■ YOUR ASSIGNMENT ■
The material below contains a line with "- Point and" and a line with "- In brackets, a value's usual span". Copy exactly those two lines and all lines between them.

......

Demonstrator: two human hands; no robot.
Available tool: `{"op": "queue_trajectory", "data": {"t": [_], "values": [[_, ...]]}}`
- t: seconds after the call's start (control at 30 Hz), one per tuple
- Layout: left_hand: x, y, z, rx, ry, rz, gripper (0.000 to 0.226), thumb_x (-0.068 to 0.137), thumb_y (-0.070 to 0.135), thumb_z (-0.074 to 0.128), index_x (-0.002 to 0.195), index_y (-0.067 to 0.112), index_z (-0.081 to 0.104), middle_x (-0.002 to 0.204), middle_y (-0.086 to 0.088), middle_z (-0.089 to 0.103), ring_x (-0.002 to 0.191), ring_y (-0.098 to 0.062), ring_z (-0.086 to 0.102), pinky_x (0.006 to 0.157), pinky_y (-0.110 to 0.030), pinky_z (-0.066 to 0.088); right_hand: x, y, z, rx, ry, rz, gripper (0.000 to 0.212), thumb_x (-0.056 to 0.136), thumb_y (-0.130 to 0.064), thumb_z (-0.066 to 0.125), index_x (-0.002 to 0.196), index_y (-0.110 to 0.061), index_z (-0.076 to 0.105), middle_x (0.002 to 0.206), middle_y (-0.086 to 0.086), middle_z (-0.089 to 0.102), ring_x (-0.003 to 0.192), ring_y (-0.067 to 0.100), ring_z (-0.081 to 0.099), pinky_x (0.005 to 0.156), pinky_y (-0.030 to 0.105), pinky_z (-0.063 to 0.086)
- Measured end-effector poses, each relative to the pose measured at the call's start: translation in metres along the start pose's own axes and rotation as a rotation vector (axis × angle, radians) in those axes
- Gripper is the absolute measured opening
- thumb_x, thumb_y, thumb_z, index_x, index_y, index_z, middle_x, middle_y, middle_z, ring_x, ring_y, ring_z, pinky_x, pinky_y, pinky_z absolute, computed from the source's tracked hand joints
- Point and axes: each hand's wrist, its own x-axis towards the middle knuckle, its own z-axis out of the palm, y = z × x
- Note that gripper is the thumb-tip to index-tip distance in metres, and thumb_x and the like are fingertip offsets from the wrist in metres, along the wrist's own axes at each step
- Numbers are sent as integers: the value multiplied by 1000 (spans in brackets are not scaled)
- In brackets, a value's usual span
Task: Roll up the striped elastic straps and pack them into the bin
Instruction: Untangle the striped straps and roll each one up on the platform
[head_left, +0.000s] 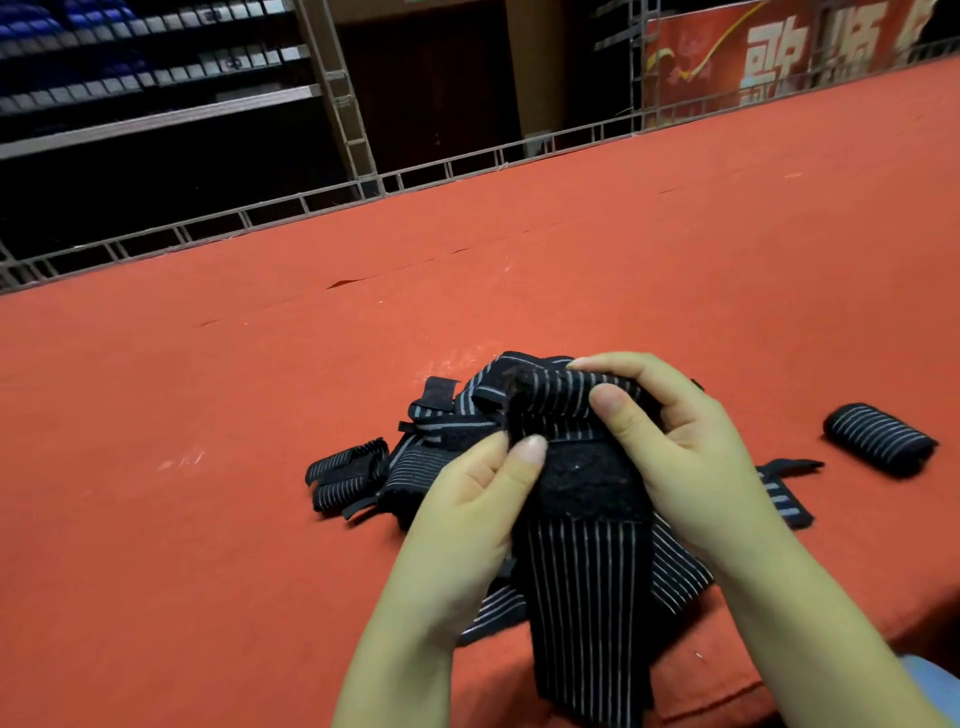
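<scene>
A black elastic strap with thin white stripes (584, 597) hangs from both my hands over the red table's near edge. My left hand (467, 514) pinches its upper end beside a black fuzzy patch. My right hand (670, 447) grips the partly rolled top of the same strap, thumb on the stripes. Beneath and behind lies a loose pile of more striped straps (436, 431). One finished roll (878, 439) lies on the table to the right. No bin is in view.
The red felt table (519, 260) stretches far ahead and to both sides. A metal grid rail (363, 187) runs along its far edge, with dark shelving behind. Another small strap piece (779, 493) lies by my right wrist.
</scene>
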Motion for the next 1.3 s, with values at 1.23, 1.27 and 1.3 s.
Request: {"op": "queue_trajectory", "data": {"t": [1.23, 1.27, 1.3], "values": [[-5, 4, 1, 247, 62, 128, 41, 91, 44, 46, 128, 31, 57, 124, 10, 68, 119, -6, 61, 105, -36, 47, -6, -5, -5, -83, -271, 305, 26, 84, -56, 52, 104, -41, 59, 109, -15, 67, 106, 4, 63, 95, 33, 48], [-5, 5, 1, 231, 58, 126, 41, 91, 42, 48, 129, 32, 56, 125, 13, 67, 119, -5, 61, 104, -32, 48, -6, -6, -5, -19, -265, 318, 22, 84, -50, 56, 100, -36, 62, 103, -7, 71, 100, 9, 66, 90, 34, 51], [-6, 6, 1, 207, 55, 126, 39, 92, 40, 51, 130, 33, 55, 125, 15, 67, 118, -5, 61, 102, -30, 49, -6, -7, -4, 48, -249, 333, 20, 85, -45, 61, 99, -30, 64, 98, -1, 72, 94, 12, 68, 86, 33, 54]]}}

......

■ YOUR RESPONSE ■
- Point and axes: each hand's wrist, its own x-axis towards the middle knuckle, its own z-axis out of the palm, y = z × x
- Note that gripper is the thumb-tip to index-tip distance in metres, and thumb_x and the like are fingertip offsets from the wrist in metres, along the wrist's own axes at each step
- Numbers are sent as integers: the value multiplied by 1000 (spans in brackets are not scaled)
- In brackets, a value's usual span

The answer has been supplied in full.